Elections fédérales, une stabilité riche en ruptures

Un bel été brûlant s’achève sur les premières lézardes de l’automne. La Suisse glisse doucement vers les élections fédérales. Malgré l’activité des partis et des médias, rien de surprenant n’est attendu. Confirmant les évolutions de deux décennies, les tendances sont connues. Le centre poursuivra sa lente érosion, tandis que le PS et l’UDC vont encore se renforcer. Pourtant, cette image de continuité prévisible est trompeuse. Elle cache de profondes fissures. Elle masque de nouveaux enjeux.

Christiane Brunner et Christoph Blocher s’affrontent dans L’Hebdo. Naturellement, ils s’opposent en tout, sauf à se retrouver ensemble au Conseil fédéral. Sur sa composition, leurs réflexions dessinent un étrange ballet. Madame Brunner estime qu’en cas de progression de l’UDC la logique démocratique voudrait qu’un deuxième siège lui soit accordé. Monsieur Blocher pense que la logique des autres partis bourgeois sera de le lui refuser. D’une certaine manière, tous deux se font une raison qui ne sert pas leur raison d’être. D’une certaine manière, tous deux ne veulent pas de réforme du système de gouvernement, mais sont conscients que leurs propres victoires pourraient indirectement la susciter. La fracture entre la réalité politique du pays qui tend à devenir bipolaire et une gestion collégiale est patente.
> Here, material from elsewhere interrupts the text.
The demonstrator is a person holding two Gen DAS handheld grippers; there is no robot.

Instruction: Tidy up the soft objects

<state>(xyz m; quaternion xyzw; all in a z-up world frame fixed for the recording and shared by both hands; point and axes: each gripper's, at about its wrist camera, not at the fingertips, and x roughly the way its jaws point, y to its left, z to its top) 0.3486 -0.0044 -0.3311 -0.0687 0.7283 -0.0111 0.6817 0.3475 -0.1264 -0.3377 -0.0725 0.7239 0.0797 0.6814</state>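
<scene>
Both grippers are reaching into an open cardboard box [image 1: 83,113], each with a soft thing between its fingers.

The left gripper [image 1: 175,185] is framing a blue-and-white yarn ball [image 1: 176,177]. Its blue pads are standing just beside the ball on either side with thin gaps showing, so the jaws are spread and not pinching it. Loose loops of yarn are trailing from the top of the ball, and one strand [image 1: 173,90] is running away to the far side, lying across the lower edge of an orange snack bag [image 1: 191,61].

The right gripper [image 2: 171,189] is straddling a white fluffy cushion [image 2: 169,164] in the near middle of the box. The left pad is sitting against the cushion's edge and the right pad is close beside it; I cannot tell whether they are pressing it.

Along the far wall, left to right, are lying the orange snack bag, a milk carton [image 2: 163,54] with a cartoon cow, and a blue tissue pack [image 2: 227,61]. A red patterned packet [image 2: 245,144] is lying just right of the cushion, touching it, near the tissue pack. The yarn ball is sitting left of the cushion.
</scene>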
La fracture entre une opinion qui aspire à des orientations claires et des institutions qui en sont la négation s’agrandit. Et pour la première fois, ce débat devient visible, lisible, public, porté par ceux là même qui ont toujours souhaité l’occulter.

Simultanément, de nouveaux moyens de communication débarquent en force. Sur le web, samrtvote.ch et politarena.ch transforment une volée de questions basiques en recommandations électorales. De plus, un nombre grandissant de candidats développent leur propre site. Ces instruments novateurs facilitent l’accès aux citoyens et devraient stimuler la créativité politique de ceux qui les mettent en oeuvre. Hélas, les messages transportés par ces canaux branchés restent étonnement convenus. De même, l’agressivité des chefs de partis dans leurs shows contraste avec la prudence de leurs propositions. Puissance de la communication, présence forte des médias, personnalisation de la campagne, mais pauvreté des contenus. Pour la première fois, le désarroi des candidats se lit moins dans la difficulté à se faire entendre que dans celle à formuler des solutions répondant au désarroi de l’opinion.
Mille autres fissures se dessinent sous la stabilité. Quels seront les repères cet automne et durant la nouvelle législature? Le pays réel ou ses paralysies institutionnelles? La Suisse post-industrielle ou ses discours traditionnels? Le temps des maturations a été long. Et si la saison qui vient n’est peut-être pas encore celle des fruits, elle est déjà celle des ruptures. D’ores et déjà, autant par ce qu’elle dissimule que par ce qu’elle dit, cette campagne électorale est stimulante.